/---

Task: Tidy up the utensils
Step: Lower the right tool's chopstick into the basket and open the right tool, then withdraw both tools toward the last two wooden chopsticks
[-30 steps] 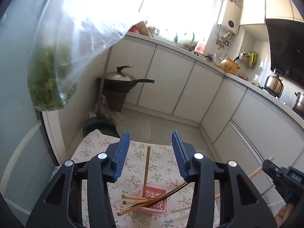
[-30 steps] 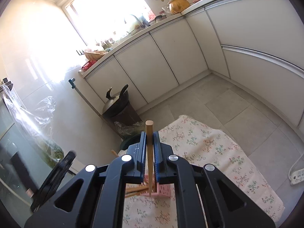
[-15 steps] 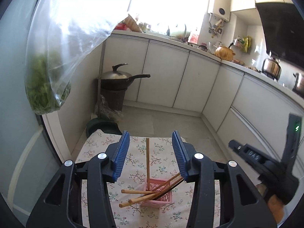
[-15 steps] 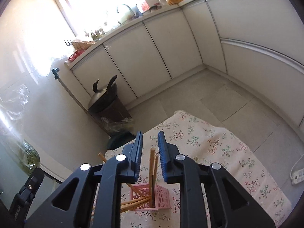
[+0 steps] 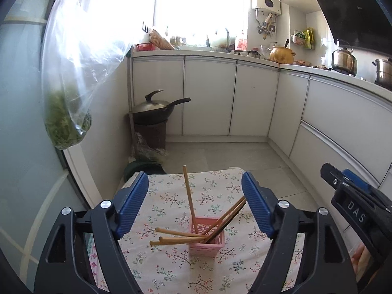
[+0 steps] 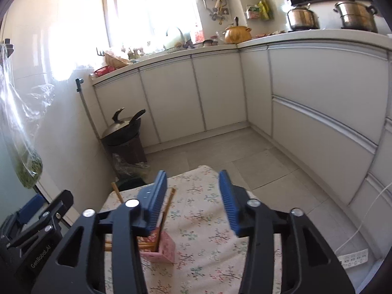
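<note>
The right gripper (image 6: pixel 193 199) has just spread its jaws and released the upright wooden chopstick (image 5: pixel 188 199); it now stands in the small pink plastic basket (image 5: pixel 207 241), below the also widened, empty left gripper (image 5: pixel 194 207).

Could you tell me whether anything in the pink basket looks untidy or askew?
Yes. The chopsticks in the pink basket splay unevenly: one stands nearly upright, two lean right, and three stick out almost flat over the left rim above the floral cloth.
</note>
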`<action>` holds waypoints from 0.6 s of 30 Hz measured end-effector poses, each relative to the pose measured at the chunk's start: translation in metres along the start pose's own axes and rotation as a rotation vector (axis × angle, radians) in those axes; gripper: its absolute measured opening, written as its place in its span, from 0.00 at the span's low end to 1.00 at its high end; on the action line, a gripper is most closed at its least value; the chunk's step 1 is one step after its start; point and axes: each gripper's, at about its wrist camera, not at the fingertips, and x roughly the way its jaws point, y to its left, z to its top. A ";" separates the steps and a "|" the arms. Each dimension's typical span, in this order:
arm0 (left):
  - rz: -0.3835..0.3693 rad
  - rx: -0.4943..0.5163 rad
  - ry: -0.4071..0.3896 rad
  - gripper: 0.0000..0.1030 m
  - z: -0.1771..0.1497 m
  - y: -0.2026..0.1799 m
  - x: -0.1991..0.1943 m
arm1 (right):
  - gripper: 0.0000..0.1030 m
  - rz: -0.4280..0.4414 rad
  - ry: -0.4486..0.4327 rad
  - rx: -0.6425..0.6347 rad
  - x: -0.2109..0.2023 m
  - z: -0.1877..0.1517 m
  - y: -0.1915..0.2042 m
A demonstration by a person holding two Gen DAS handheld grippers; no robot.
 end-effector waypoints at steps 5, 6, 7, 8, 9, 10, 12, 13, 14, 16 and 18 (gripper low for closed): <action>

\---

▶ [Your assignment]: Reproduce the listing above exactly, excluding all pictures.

▶ [Task response]:
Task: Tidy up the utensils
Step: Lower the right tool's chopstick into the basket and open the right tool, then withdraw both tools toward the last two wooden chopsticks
[-30 steps] 
[-30 steps] 
[-15 steps] 
[-15 steps] 
[+0 steps] 
[+0 steps] 
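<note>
The right gripper (image 6: pixel 193 199) has just spread its jaws and released the upright wooden chopstick (image 5: pixel 188 199); it now stands in the small pink plastic basket (image 5: pixel 207 241), below the also widened, empty left gripper (image 5: pixel 194 207).

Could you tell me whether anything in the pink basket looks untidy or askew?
Yes. The chopsticks in the pink basket splay unevenly: one stands nearly upright, two lean right, and three stick out almost flat over the left rim above the floral cloth.
</note>
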`<action>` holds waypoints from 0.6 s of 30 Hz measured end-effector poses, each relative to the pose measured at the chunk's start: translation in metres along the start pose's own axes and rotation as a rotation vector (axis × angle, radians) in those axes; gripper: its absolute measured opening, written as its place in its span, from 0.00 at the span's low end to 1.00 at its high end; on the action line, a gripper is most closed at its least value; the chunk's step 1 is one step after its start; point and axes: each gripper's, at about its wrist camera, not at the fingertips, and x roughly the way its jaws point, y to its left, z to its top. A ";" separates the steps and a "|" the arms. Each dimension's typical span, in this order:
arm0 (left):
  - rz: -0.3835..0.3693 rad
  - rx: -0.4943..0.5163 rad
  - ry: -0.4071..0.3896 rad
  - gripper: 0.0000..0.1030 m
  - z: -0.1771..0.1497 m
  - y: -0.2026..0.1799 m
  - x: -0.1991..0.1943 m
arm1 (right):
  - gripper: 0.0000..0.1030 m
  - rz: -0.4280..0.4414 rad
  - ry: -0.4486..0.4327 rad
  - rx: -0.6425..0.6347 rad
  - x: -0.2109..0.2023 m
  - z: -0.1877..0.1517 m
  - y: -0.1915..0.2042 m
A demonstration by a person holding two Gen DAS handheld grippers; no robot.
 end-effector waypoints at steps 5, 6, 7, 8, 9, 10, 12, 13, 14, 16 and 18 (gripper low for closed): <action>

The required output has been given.